If you've read the recent mailing list posts dating up to a few weeks back I think, there have been some cases. But like everyone said, the fact the malware would even run in itself is almost bittersweet. It is bug-for-bug though so you can't just do that. Possibly an 'msconfig' like thing would be more realistic you know where you control (in a poor poor pooooooor way,) what runs at startup. yo ucould even go as far as to show the programs in the gnome-sessions program or the kde equivilent, thought that would be a pain (though cool.)
On 2/12/07, John Smith xixsimplicityxix@gmail.com wrote:
Part of my confusion what usage pattern is contracting malware on wine in the first place
On 2/12/07, richardvoigt@gmail.com richardvoigt@gmail.com wrote:
On 2/12/07, James Hawkins truiken@gmail.com wrote:
On 2/11/07, richardvoigt@gmail.com < richardvoigt@gmail.com> wrote:
On 2/11/07, Misha Koshelev mk144210@bcm.tmc.edu wrote:
Hi everybody,
Thanks for your suggestions. I just posted a new patch on
wine-patches
where I tried to incorporate these and now it does the following
(in
addition to my previous patch which just started items in the
StartUp
folder):
- When wineboot finds a file that it wants to start in the StartUp
folder, it asks the user whether he wants to run the program. His options are: Always, Yes, No (default), and Never.

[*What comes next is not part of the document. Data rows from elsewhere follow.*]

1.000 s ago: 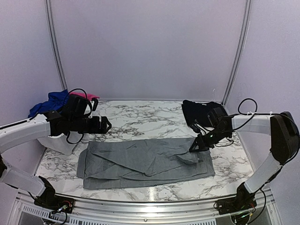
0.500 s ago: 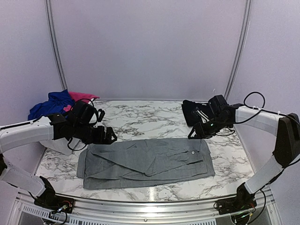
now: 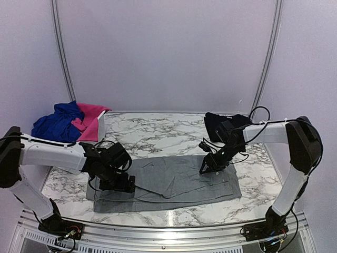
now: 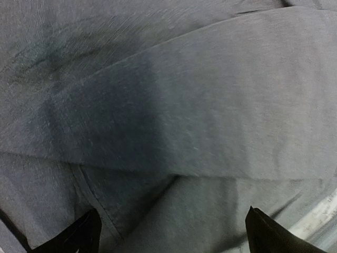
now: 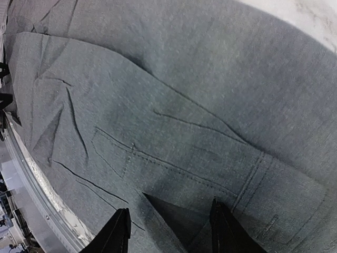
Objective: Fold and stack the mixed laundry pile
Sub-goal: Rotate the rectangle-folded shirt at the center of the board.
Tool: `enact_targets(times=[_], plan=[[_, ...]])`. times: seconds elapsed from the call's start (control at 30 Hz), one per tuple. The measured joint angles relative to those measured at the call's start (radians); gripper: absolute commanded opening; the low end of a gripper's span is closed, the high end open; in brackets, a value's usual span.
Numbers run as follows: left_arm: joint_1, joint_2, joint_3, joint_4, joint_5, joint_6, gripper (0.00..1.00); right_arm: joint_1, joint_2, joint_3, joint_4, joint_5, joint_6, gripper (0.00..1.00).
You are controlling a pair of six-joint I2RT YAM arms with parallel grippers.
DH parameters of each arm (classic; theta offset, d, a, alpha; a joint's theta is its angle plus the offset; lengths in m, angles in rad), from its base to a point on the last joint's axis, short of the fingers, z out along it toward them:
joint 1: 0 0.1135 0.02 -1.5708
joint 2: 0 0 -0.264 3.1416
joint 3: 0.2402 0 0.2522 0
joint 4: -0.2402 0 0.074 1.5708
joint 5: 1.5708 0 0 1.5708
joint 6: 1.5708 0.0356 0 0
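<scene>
The grey collared shirt (image 3: pixel 174 182) lies flat on the marble table, folded into a long strip. My left gripper (image 3: pixel 122 184) hovers low over its left end, jaws wide open. In the left wrist view only grey cloth (image 4: pixel 174 105) lies under the left gripper (image 4: pixel 174 237). My right gripper (image 3: pixel 206 167) is over the shirt's upper right part, open and holding nothing. The right wrist view shows that gripper (image 5: pixel 168 232) above a stitched sleeve cuff (image 5: pixel 263 179). A black garment (image 3: pixel 221 126) lies at the back right. Royal blue (image 3: pixel 55 124) and hot-pink (image 3: pixel 92 118) pieces sit heaped at the back left.
The white plastic basket (image 3: pixel 101 126) under the blue and pink pieces stands at the table's back left corner. Bare marble (image 3: pixel 168 132) shows behind the shirt. A metal rail (image 3: pixel 168 232) runs along the near edge. Cables trail beside the right arm.
The right gripper let go of the raised fold at the shirt's right end, opened and moved left over the shirt. The left arm swung from beside the basket down onto the shirt's left end.
</scene>
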Motion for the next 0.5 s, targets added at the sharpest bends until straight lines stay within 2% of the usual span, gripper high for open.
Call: enact_targets(times=[0.13,0.27,0.37,0.5], plan=[[0.032,0.128,0.063,-0.024,-0.045,0.013,0.99,0.0,-0.005,-0.058,0.005,0.001,0.009,0.48],[0.109,0.263,0.203,-0.042,-0.087,0.071,0.99,0.0,-0.054,-0.125,0.029,-0.008,0.036,0.47],[0.176,0.407,0.382,-0.061,-0.117,0.146,0.99,0.003,-0.101,-0.19,0.055,-0.032,0.071,0.47],[0.238,0.642,0.716,-0.076,-0.138,0.254,0.99,0.066,-0.144,-0.238,0.078,-0.075,0.129,0.47]])
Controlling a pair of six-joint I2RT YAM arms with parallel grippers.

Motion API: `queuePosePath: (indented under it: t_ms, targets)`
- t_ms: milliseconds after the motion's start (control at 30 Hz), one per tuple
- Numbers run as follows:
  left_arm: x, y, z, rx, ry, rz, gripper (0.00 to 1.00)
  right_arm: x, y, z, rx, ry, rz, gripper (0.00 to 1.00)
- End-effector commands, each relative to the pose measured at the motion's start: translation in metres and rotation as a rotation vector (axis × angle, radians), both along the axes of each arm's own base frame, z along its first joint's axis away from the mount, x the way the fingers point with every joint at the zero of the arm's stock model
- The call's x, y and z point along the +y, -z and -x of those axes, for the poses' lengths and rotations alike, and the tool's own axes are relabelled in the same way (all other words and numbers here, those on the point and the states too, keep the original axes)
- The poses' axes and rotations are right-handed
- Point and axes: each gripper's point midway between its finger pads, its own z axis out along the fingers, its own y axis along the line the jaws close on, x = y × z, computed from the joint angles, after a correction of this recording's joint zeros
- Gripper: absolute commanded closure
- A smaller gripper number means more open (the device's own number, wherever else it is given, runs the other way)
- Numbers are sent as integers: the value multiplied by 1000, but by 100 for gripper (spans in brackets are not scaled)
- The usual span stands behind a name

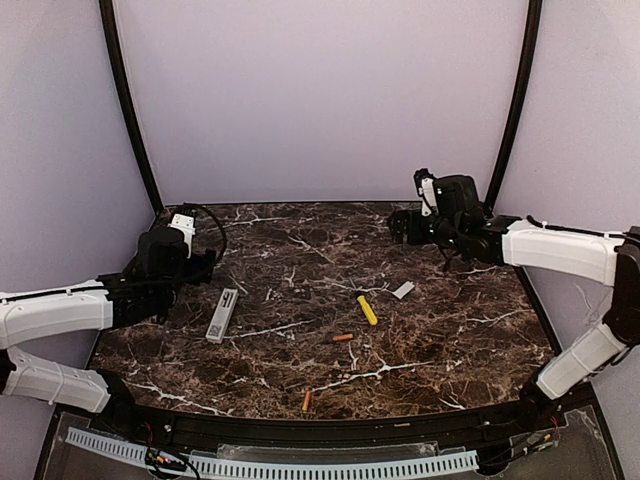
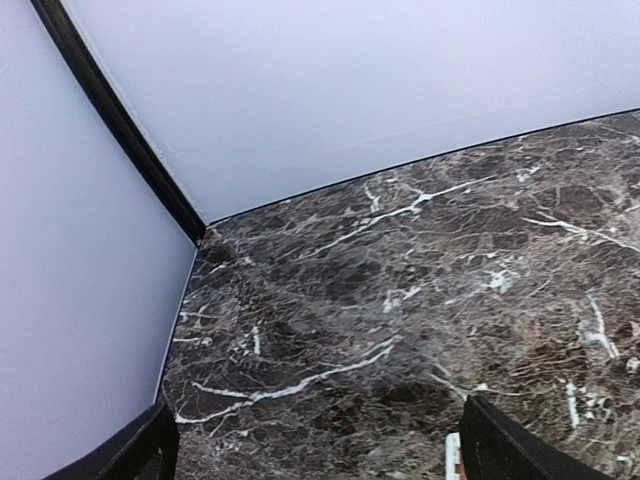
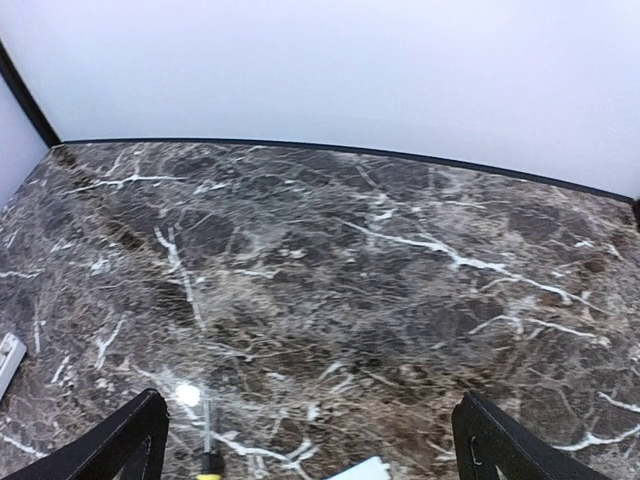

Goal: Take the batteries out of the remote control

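The white remote control (image 1: 222,314) lies on the dark marble table at the left, its tip showing at the left edge of the right wrist view (image 3: 8,358). Two orange batteries lie loose on the table: one (image 1: 343,337) near the middle, one (image 1: 307,400) near the front edge. My left gripper (image 1: 203,266) is open and empty, just behind and left of the remote. My right gripper (image 1: 398,226) is open and empty at the back right, above the table.
A yellow-handled screwdriver (image 1: 367,309) lies at the centre; its tip shows in the right wrist view (image 3: 207,452). A small grey-white cover piece (image 1: 403,290) lies right of it and also shows in the right wrist view (image 3: 365,470). Lilac walls (image 1: 320,90) enclose the table.
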Motion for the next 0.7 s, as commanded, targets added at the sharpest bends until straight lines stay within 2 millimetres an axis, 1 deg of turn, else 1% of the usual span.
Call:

- If he selects Yes the program is run, if he select No it is not.
- If he selects Always or Never, I create a registry key in:
HKEY_CURRENT_USER\Software\Wine\StartupItems with the full
pathname
of the program and the value "always" or "never." When wineboot
sees
this program in the StartUp folder it checks this key, and if it
is
set it performs the appropriate action.
What do you guys think? If you like the system, it would be pretty
easy
to incorporate this into the run key running as well (which are currently just run without any user confirmation)?
This sounds almost perfect. I think the counterpoint raised by
James
Hawkins would be adequately addressed by adding a winecfg option as follows:
Startup items behavior: (*) Silently allow <-- This is "bug-for-bug
compatibility"
( ) Ask <-- Most computer-savvy folks
would want this
( ) Silently block ( ) Block and notify me
This is unnecessarily complicated, and i really doubt anything like this would ever make it into the Wine tree.
Perhaps this should be independently set for each kind of startup
item
(startmenu\programs\startup, registry run key, profile settings,
etc),
but I think that's not really necessary.
Also, I would suggest that the list of approved start items be
stored
outside of winespace, so that malware can't bypass the protection by setting the key. Of course, really nasty stuff could still call
into
Linux, but that would require some hybrid system that was aware of
the
ELF dynamic loader in order to not fall afoul of address space randomization.
Ultimately I think wine is about more than just running Windows-compatible programs without the Microsoft tax. It's about running those programs without ceding control of your computer to an untrustworthy party. We don't want the limitations that Windows imposes... true bug-for-bug compatibility would mean only being able
to access files on a FAT or NTFS partition, but I don't hear anyone advocating for that kind of crippling behavior.
What? Wine has nothing to do with which file system your files reside
on.
You advocated that wine aim for working exactly like Windows, no less and no more, rather than deviating in user-configurable ways to enhance the user's control over his own system. Maybe while we're at it, wine should have the bug which allows certain software to prevent screen grabs. No, I think defeating DRM to enable fair use is perfectly reasonable, and there are some bugs which should be fixed. Should wine try to patch remote exploits at the exact same rate as windowsupdate.com? That would be also be required for true bug-for-bug compatibility. After all, someone properly authorized might be using that backdoor to reboot their webfarm remotely -- not!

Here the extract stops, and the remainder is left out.